EXERCISE BRIEF: Restate word for word the entries below, starting with the line with "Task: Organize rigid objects" and continuing through the line with "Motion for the". Include both of those lines and no others.

Records from a data source
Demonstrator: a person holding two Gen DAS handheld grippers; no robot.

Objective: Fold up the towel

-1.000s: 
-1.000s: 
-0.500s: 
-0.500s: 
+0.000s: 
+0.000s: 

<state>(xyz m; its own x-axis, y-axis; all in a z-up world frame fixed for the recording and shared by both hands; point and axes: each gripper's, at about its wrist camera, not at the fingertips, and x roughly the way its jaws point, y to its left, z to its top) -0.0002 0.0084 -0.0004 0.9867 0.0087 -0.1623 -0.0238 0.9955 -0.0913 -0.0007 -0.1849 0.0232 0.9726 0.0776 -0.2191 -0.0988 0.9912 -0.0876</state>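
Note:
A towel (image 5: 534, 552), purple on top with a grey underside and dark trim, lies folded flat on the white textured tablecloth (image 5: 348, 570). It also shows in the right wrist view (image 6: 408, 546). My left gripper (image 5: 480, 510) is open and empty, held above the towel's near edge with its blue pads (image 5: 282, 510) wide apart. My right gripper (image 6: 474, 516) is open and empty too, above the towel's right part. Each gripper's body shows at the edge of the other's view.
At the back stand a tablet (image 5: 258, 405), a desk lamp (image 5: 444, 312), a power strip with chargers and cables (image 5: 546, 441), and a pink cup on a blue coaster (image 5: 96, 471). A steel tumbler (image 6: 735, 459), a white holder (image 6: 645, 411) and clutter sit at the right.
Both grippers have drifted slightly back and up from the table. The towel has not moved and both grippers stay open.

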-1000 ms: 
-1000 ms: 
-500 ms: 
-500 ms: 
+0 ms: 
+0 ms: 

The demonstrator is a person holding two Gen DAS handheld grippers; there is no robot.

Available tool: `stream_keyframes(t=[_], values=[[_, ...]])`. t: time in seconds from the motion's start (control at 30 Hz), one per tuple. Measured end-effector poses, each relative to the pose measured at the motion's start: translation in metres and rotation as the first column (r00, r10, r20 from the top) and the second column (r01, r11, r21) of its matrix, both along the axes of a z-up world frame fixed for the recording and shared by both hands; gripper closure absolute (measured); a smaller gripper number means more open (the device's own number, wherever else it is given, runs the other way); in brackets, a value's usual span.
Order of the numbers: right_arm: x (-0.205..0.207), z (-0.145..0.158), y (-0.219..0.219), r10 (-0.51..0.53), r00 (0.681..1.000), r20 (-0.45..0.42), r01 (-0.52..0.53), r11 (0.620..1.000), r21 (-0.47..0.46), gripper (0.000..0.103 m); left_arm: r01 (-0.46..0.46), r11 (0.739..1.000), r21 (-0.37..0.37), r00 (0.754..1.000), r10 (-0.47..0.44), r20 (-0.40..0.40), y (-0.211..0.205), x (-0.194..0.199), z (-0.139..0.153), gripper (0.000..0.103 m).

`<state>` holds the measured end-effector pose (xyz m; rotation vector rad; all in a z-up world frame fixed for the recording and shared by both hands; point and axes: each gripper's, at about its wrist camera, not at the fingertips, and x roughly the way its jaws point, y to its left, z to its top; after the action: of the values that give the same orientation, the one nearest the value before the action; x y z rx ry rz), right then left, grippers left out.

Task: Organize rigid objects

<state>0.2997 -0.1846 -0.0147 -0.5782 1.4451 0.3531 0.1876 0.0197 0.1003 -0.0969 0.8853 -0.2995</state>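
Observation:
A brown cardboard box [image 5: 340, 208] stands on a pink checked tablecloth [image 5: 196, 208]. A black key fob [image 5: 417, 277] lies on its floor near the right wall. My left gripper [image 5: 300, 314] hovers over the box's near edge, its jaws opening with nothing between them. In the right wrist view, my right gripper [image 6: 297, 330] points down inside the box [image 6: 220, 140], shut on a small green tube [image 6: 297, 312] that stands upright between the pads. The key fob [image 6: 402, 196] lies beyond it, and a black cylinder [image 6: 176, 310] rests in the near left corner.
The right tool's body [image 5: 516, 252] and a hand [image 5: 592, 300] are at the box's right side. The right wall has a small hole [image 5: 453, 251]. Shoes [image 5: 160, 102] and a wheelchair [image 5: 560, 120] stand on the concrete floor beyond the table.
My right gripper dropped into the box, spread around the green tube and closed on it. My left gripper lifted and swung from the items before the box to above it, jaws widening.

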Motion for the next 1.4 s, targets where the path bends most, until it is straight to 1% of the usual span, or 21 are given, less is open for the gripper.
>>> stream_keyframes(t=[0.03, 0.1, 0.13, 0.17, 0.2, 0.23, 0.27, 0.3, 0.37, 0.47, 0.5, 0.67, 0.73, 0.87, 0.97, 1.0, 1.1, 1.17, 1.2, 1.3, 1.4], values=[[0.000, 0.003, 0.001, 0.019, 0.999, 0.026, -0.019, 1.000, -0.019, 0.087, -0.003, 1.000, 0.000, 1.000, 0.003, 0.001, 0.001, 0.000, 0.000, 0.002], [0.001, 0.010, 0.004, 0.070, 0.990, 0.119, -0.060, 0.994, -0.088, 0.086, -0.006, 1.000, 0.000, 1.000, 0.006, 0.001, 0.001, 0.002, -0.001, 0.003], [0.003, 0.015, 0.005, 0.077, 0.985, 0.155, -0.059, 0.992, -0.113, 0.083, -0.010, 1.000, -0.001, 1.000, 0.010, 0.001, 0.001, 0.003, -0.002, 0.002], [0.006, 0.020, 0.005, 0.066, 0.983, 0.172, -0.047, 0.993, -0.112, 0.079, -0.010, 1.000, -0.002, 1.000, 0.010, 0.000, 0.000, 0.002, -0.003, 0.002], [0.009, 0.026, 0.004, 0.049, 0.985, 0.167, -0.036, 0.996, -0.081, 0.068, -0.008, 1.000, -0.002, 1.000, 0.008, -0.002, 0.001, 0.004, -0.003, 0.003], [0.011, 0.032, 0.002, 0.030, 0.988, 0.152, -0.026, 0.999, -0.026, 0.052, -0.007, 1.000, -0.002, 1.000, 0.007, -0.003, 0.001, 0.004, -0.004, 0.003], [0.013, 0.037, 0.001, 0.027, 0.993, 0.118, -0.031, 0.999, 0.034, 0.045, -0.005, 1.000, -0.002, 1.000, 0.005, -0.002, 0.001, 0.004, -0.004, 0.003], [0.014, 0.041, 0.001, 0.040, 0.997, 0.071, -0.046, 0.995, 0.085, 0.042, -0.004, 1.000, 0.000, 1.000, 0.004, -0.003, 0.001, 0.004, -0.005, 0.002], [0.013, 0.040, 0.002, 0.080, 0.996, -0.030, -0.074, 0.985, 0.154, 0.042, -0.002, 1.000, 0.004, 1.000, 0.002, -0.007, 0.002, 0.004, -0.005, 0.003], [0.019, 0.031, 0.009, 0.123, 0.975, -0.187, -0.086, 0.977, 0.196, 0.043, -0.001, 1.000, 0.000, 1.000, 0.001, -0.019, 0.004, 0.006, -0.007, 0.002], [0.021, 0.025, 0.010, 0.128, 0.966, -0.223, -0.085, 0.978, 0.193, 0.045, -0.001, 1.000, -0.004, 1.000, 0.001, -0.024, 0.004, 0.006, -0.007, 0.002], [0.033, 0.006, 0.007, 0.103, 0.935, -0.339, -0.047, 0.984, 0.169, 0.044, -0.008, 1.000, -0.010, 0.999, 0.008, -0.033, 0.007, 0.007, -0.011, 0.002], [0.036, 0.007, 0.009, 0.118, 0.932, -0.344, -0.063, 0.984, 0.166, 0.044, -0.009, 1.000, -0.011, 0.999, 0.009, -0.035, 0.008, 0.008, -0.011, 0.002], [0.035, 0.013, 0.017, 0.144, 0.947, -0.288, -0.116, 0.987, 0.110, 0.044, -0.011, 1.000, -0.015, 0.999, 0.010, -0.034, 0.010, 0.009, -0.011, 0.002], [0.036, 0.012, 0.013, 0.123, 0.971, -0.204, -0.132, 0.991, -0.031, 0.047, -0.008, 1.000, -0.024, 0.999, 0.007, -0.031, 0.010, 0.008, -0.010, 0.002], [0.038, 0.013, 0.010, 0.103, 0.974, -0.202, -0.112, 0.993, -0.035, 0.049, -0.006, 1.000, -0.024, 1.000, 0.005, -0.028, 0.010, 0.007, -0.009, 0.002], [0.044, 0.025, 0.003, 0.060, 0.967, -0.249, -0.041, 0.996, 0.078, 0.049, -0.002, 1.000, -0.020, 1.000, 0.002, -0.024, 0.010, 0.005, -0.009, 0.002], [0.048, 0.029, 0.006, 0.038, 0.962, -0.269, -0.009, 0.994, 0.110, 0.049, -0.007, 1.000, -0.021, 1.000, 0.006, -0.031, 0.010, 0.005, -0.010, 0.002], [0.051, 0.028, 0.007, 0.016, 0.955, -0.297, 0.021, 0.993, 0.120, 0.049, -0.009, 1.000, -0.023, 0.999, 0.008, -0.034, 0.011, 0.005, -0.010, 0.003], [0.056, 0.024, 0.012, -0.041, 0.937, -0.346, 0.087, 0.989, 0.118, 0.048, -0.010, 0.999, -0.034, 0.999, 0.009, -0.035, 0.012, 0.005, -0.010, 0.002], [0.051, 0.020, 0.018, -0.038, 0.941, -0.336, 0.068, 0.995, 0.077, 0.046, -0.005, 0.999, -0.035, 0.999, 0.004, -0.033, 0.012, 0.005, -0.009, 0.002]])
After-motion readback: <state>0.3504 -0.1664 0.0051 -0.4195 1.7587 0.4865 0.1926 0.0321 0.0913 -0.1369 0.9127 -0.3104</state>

YOUR SOLUTION:
Task: Organize rigid objects

<state>0.2997 -0.1846 -0.0147 -0.5782 1.4451 0.3531 0.1876 0.0197 0.1003 -0.0969 0.8853 -0.2995</state>
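Observation:
A brown cardboard box [image 5: 340, 208] stands on a pink checked tablecloth [image 5: 196, 208]. A black key fob [image 5: 417, 277] lies on its floor near the right wall. My left gripper [image 5: 300, 314] hovers over the box's near edge, its jaws opening with nothing between them. In the right wrist view, my right gripper [image 6: 297, 330] points down inside the box [image 6: 220, 140], shut on a small green tube [image 6: 297, 312] that stands upright between the pads. The key fob [image 6: 402, 196] lies beyond it, and a black cylinder [image 6: 176, 310] rests in the near left corner.
The right tool's body [image 5: 516, 252] and a hand [image 5: 592, 300] are at the box's right side. The right wall has a small hole [image 5: 453, 251]. Shoes [image 5: 160, 102] and a wheelchair [image 5: 560, 120] stand on the concrete floor beyond the table.
My right gripper dropped into the box, spread around the green tube and closed on it. My left gripper lifted and swung from the items before the box to above it, jaws widening.
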
Motion for the next 1.4 s, targets where the path bends most, until it is straight to 1% of the usual span, or 21 are given, less is open for the gripper.

The output is finished, and nothing else is needed.